Senza il Welfare lo stato moderno e la politica stessa perdono la propria legittimità. Persino la politica estera, l’attività più pertinente ed esclusiva dello stato, si giustifica, anche nelle sue pratiche meno apprezzabili, come la guerra, in funzione di un fine più generale, la sicurezza e il benessere dei cittadini. La questione non è certo nuova, anzi è vecchissima, e risale almeno alle politiche del dispotismo illuminato settecentesco, per restare all’epoca moderna. La critica illuministica di Kant allo Stato Eudemonologico ha creato un certo disorientamento anche fra gli studiosi, perché questa riguarda proprio gli aspetti della politica statale che si riferiscono alla vocazione che lo stato si è assunta riguardo alla «felicità dei sudditi» in contrasto col vigente credo liberale. Si può dire in sostanza che con Kant, se le libertà civili fanno un passo in avanti, il Welfare State fa un passo indietro. Toccherà ad Hegel, e in particolare alla sua formulazione dello Stato di Polizia, ristabilire in qualche modo un criterio di legittimità dello stato centrato sulla sicurezza e sul benessere dei sudditi ormai diventati pienamente cittadini. Però non va dimenticato che la storia era cominciata prima di Hegel.
Abbiamo così il teorico dell’illuminismo che si fieramente contrario allo stato di benessere, perché incompatibile con le libertà civili, e il filosofo dello stato organico che ne ristabilisce la validità quale criterio di legittimità del governo in funzione del superiore diritto alla vita. Per mille ragioni legate alla crisi economica e politica, il Welfare ritorna dunque la questione centrale ma, come è dimostrato dalle recenti vicende inglesi, non è per niente acquisito che i partiti nel loro insieme lo possano assumere come criterio di validità della loro politica. Anzi, la crescente finanziarizzazione dell’economia e l’insolubilità della questione occupazionale dovuta alla nuova rivoluzione tecnologica, accompagnate dal decadimento del ceto politico, lasciano pensare che torneranno a far la voce grossa le ideologiche semplificatorie che ne sanciscono la morte, come avvenne sul finire degli anni ’70.

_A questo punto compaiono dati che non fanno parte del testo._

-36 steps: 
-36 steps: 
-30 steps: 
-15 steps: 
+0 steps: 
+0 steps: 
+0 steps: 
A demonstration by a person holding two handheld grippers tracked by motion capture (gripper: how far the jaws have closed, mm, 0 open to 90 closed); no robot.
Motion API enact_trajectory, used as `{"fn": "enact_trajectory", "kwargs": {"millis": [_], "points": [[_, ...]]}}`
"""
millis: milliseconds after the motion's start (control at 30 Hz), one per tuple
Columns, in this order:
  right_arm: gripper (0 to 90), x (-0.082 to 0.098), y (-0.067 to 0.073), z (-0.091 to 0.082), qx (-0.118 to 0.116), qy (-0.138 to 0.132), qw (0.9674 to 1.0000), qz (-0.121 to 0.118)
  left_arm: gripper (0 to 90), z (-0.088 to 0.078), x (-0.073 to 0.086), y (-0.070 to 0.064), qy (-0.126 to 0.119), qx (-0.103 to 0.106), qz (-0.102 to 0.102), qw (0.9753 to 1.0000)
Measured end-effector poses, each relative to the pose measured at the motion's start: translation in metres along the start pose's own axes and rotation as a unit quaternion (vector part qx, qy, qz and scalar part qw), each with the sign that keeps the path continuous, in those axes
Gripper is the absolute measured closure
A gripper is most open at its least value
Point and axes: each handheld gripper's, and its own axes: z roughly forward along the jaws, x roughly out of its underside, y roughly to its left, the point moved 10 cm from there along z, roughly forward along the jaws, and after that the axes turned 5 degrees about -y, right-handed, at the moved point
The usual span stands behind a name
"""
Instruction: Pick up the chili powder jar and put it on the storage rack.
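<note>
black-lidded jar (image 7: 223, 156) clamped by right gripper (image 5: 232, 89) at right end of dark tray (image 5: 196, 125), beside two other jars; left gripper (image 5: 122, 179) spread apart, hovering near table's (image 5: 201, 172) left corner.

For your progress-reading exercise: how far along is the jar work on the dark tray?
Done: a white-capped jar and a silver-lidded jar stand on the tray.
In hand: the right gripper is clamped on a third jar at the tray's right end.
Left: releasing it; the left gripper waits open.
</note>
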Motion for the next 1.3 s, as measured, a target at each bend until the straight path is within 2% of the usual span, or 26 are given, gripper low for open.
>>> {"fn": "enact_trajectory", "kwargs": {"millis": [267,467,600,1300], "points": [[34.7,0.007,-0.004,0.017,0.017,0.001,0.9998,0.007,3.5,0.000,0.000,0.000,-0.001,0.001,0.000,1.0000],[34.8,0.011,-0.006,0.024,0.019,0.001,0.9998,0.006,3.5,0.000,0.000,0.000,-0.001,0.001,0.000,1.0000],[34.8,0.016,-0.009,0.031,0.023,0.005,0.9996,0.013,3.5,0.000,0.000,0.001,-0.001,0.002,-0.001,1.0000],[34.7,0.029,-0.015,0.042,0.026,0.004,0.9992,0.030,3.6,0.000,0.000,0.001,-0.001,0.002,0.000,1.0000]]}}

Le posizioni più agguerrite nei confronti dello stato sociale però, per ragioni ideologiche e di consenso, non avranno vita facile nemmeno a destra, perché l’emergere dei sovranismi e delle nuove forme di totalitarismo statalista vanno esattamente nella direzione opposta. Sorge un problema decisivo per la sinistra, perché se non riesce a dotarsi di una politica autonoma all’altezza dei tempi è destinata a marginalizzarsi e si troverà ben presto a dover scegliere se parteggiare di fatto per una destra sovranista, corporativa e autoritaria, impegnata nelle politiche di un Welfare, tendenzialmente competitivo e su base etnica, o per un’altra destra, liberale e democratica, ma sprofondata nel liberismo e animata dai cosiddetti spiriti animali, come quella che recentemente ha fatto una sua fugace apparizione nel Regno Unito, da alcuni ritenuta velleitaria solo perché sgangherata e intempestiva. Si comprende che come alternativa non sia granché. Per questo occorre, ed è abbastanza urgente, che la sinistra imposti una nuova politica di welfare, riconoscendone le radici tutt’altro che lineari e la problematicità, per andare oltre. E andare oltre oggi significa sostanzialmente rifondare lo stato sociale su basi scientifiche, strutturandolo come criterio di validità e legittimità di tutta la politica economica. Vedremo se il dibattito congressuale del Partito Democratico riuscirà almeno a lambire la questione.